#### INSTRUCTIONS TO FOLLOW:
Go through the listing beneath and show each line containing the string "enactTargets".

#### DATA TO PROCESS:
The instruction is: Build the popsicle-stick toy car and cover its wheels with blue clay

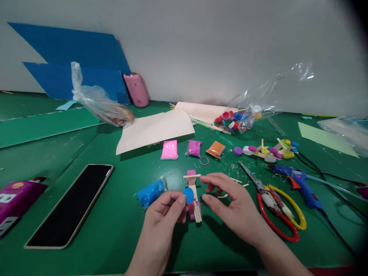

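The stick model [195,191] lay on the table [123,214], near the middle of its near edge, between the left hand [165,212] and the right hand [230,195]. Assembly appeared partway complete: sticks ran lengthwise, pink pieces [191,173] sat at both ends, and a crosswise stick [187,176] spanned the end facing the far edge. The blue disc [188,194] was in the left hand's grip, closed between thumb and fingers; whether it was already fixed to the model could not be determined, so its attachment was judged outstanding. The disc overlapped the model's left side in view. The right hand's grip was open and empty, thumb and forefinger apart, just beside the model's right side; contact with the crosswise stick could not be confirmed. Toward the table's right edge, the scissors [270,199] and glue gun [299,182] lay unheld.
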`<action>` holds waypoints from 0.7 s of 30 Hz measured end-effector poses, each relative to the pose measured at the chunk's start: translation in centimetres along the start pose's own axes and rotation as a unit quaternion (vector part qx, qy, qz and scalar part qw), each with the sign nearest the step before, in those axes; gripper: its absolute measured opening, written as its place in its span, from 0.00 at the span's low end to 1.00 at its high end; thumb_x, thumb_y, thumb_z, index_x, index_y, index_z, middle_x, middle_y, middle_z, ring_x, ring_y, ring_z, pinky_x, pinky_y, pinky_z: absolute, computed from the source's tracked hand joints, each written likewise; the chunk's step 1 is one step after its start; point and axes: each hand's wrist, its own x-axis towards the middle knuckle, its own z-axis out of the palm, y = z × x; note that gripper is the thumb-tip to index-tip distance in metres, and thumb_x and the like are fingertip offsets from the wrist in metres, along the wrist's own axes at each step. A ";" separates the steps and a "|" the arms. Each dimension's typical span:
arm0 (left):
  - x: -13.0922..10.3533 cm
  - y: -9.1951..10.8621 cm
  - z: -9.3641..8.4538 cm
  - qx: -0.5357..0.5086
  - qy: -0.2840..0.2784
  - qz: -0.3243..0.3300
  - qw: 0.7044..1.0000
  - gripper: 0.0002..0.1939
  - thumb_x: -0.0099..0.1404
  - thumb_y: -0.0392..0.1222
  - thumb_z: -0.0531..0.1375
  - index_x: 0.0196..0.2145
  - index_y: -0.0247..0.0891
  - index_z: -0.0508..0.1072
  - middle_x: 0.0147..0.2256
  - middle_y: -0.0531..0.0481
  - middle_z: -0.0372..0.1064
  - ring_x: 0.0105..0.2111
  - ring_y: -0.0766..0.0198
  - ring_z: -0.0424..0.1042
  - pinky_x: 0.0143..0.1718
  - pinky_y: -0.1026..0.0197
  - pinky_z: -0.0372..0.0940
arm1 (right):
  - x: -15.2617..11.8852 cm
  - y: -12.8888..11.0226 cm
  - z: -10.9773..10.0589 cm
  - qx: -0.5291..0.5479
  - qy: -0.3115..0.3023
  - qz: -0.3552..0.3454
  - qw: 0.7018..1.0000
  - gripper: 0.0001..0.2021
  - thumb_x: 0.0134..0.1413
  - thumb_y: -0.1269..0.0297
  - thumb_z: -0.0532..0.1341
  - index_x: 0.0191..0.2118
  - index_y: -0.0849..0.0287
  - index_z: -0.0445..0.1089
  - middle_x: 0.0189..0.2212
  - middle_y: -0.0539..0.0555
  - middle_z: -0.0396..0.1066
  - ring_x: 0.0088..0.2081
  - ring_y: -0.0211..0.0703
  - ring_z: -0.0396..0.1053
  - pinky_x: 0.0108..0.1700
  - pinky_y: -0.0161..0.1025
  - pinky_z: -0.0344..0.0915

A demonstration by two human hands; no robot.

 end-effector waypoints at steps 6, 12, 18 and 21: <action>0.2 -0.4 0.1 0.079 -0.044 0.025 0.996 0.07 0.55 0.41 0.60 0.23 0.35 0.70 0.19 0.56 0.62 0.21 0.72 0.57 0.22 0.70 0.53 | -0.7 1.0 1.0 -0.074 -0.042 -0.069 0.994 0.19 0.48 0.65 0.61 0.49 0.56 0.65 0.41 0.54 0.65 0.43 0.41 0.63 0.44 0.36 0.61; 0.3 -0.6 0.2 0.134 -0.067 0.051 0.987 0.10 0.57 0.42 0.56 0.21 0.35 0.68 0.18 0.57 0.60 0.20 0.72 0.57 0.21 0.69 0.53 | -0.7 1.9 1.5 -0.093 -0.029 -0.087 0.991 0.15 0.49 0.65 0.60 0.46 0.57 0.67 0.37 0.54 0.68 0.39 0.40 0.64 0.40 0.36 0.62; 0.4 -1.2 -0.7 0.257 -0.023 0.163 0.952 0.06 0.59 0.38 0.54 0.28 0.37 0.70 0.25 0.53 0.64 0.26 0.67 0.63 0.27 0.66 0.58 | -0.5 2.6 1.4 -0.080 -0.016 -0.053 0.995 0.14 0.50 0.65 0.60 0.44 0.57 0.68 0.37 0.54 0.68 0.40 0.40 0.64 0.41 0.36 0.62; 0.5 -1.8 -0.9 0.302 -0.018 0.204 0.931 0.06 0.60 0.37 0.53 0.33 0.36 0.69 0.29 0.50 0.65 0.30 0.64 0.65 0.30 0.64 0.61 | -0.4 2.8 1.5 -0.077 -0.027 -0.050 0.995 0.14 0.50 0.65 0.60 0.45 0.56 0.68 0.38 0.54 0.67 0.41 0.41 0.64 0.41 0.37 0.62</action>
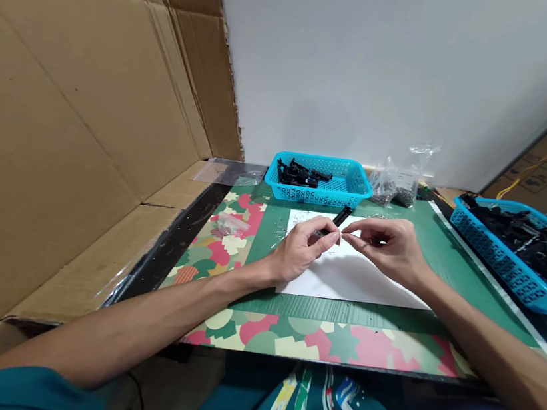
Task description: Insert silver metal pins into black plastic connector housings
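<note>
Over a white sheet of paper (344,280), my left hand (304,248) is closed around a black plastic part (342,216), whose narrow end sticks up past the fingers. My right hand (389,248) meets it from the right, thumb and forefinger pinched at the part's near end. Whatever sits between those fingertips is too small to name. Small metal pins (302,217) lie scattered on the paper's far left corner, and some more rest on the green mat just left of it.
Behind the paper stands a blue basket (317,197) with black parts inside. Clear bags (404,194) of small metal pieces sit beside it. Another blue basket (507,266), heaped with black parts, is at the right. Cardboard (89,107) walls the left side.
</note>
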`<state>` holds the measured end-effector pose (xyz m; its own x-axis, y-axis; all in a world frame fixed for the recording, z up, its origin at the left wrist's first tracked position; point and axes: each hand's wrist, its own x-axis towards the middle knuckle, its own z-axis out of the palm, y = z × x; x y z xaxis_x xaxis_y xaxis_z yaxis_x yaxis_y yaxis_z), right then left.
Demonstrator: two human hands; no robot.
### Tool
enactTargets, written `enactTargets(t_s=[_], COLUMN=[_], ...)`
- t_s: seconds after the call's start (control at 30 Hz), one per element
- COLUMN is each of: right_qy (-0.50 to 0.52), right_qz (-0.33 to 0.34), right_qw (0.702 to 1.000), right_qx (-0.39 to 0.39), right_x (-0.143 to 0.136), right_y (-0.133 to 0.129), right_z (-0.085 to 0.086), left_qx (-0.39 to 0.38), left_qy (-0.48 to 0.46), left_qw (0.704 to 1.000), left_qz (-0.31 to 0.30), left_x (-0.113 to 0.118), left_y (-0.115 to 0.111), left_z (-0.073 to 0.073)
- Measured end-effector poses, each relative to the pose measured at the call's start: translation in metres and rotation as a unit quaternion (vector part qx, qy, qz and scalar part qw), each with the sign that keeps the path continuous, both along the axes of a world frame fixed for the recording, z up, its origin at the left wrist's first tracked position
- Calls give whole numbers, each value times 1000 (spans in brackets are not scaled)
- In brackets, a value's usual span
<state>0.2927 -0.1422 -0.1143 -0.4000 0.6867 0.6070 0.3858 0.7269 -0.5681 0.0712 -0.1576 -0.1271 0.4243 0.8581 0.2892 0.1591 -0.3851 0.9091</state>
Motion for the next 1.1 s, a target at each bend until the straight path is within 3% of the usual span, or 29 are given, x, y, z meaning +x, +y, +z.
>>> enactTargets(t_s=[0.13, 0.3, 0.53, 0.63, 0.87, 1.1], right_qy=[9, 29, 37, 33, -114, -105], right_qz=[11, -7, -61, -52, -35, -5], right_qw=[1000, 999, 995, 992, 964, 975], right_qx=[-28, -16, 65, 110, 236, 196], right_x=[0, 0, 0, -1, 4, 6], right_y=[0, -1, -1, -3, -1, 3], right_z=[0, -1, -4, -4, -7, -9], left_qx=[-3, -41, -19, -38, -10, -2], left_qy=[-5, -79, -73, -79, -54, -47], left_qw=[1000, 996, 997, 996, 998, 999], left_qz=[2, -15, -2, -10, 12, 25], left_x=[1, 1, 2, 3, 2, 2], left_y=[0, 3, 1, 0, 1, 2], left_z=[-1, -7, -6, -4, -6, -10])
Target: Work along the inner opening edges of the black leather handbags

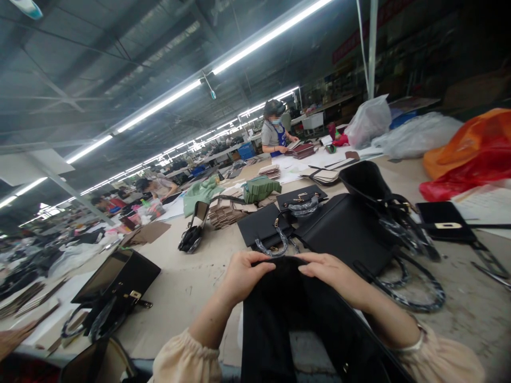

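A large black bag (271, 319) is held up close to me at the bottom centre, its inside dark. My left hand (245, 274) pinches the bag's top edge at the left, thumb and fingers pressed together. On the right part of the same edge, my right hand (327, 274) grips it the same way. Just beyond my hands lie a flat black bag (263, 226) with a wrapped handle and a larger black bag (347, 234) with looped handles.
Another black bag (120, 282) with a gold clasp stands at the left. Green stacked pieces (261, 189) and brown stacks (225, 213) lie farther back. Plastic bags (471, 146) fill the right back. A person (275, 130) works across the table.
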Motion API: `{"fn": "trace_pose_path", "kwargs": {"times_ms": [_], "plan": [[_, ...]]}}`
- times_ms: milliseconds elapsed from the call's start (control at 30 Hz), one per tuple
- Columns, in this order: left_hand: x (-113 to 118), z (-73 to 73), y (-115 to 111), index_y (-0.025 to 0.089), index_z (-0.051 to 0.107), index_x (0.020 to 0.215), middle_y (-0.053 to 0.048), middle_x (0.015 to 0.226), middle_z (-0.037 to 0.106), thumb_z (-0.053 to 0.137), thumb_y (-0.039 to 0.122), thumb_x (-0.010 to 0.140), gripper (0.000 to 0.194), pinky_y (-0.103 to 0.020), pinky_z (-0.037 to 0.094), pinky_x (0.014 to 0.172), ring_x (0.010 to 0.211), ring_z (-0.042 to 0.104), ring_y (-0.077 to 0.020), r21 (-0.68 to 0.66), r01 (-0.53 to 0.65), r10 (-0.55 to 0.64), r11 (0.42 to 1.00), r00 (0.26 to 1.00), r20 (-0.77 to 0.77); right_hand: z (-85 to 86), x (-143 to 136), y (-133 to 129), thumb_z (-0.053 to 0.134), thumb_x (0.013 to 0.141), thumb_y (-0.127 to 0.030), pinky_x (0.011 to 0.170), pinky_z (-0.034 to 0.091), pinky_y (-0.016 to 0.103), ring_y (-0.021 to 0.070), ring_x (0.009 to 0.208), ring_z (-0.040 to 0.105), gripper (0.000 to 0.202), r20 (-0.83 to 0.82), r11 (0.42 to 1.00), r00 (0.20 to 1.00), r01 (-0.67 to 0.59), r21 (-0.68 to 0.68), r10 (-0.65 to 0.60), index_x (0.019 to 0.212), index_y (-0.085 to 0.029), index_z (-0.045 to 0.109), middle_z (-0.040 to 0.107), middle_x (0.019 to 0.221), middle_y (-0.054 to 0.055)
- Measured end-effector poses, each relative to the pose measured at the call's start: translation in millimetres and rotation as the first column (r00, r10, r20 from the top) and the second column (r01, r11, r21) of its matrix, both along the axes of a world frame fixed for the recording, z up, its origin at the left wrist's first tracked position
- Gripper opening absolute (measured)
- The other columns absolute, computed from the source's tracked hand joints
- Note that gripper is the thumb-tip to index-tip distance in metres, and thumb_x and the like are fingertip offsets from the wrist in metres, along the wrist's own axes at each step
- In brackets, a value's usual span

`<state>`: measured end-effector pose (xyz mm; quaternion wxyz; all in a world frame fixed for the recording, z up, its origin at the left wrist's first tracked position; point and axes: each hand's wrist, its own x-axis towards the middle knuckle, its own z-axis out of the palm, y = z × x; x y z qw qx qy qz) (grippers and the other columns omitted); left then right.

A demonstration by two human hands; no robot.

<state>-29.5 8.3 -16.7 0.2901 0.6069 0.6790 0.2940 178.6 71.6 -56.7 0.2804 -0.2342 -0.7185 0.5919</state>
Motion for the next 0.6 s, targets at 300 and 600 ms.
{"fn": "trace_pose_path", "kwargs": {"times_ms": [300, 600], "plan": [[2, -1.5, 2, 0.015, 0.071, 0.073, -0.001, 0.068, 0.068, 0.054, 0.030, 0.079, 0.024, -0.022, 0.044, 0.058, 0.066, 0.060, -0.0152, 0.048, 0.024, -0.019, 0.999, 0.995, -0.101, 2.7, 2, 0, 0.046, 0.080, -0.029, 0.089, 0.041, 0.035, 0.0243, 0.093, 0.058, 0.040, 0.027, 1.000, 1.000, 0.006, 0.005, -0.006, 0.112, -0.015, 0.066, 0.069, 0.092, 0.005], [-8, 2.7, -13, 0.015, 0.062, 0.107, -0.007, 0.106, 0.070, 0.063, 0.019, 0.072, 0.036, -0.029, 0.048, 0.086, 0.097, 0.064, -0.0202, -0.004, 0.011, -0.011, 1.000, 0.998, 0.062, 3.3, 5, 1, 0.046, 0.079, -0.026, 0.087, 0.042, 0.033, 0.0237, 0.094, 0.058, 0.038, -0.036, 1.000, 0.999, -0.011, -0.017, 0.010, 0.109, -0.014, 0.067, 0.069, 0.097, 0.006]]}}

#### EXERCISE RESULT:
enactTargets, written `enactTargets(t_s=[_], COLUMN=[_], ...)`
>>> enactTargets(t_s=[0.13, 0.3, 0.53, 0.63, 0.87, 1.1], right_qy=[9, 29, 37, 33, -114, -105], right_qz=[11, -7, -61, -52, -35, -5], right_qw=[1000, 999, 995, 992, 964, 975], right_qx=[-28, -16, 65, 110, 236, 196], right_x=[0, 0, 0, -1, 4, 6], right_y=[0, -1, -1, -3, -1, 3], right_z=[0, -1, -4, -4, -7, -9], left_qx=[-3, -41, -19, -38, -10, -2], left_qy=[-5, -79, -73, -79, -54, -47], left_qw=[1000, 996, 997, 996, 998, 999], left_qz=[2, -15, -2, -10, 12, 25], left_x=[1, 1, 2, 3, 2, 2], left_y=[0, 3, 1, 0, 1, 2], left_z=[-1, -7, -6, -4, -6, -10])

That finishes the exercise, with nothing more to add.